> **Supplied records**
________________________
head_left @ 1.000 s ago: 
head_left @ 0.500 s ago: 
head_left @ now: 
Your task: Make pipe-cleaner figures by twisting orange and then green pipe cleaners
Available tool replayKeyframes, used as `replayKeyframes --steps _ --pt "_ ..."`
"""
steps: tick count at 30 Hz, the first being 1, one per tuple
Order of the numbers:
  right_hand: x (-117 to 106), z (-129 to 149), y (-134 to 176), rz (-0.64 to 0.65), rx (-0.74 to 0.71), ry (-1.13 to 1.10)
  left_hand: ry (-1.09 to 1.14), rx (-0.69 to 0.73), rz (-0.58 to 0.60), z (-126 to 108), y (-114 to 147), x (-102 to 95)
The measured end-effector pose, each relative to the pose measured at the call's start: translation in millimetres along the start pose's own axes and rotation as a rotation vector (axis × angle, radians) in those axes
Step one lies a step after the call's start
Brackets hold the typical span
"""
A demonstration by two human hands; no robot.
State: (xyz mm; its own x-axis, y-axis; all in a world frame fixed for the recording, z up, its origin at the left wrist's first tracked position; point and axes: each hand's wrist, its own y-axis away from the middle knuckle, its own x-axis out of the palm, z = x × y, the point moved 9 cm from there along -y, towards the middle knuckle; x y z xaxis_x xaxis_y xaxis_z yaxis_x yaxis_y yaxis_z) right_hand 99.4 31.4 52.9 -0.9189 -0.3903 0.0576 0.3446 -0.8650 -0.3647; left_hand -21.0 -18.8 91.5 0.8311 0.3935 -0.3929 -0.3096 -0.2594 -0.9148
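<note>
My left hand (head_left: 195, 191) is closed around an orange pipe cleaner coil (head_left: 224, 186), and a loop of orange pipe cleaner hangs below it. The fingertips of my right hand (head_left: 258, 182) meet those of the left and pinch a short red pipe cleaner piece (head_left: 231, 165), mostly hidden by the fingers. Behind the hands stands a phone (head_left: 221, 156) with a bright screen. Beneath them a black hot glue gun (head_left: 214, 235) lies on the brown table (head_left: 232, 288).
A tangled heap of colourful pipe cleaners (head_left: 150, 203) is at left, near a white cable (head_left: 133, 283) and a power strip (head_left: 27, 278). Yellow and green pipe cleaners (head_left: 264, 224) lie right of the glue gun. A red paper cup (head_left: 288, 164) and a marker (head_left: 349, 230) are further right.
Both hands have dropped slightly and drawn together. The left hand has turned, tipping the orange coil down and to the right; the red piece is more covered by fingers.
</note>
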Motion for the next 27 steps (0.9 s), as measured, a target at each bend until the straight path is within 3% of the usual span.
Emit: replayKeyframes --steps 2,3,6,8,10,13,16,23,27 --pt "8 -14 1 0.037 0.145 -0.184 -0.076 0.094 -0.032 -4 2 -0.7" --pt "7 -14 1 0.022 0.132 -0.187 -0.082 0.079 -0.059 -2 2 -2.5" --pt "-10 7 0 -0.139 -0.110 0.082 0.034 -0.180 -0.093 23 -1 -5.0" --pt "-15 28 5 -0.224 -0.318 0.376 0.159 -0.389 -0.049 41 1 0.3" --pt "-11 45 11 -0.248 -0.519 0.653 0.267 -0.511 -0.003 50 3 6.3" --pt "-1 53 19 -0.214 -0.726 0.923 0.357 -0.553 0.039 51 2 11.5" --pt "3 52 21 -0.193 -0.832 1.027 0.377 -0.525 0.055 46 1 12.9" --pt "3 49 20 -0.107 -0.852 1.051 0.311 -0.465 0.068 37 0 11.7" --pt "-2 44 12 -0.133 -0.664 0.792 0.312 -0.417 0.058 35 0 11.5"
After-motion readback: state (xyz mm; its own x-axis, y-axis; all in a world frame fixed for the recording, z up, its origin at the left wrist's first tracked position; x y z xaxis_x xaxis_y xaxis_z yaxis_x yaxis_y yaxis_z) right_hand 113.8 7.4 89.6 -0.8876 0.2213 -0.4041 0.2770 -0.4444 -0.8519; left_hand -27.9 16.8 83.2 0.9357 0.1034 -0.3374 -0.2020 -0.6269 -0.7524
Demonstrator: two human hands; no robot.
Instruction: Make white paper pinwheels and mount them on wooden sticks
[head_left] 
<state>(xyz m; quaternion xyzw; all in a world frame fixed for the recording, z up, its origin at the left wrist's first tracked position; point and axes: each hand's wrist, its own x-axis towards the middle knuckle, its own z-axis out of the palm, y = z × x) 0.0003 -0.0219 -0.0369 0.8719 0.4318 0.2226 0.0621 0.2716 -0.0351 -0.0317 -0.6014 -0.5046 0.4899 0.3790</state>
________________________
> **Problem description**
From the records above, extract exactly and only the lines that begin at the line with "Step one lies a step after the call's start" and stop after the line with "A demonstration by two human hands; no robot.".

> **Output for this task**
Step one lies a step after the call's start
Brackets hold the typical span
"""
A demonstration by two human hands; no robot.

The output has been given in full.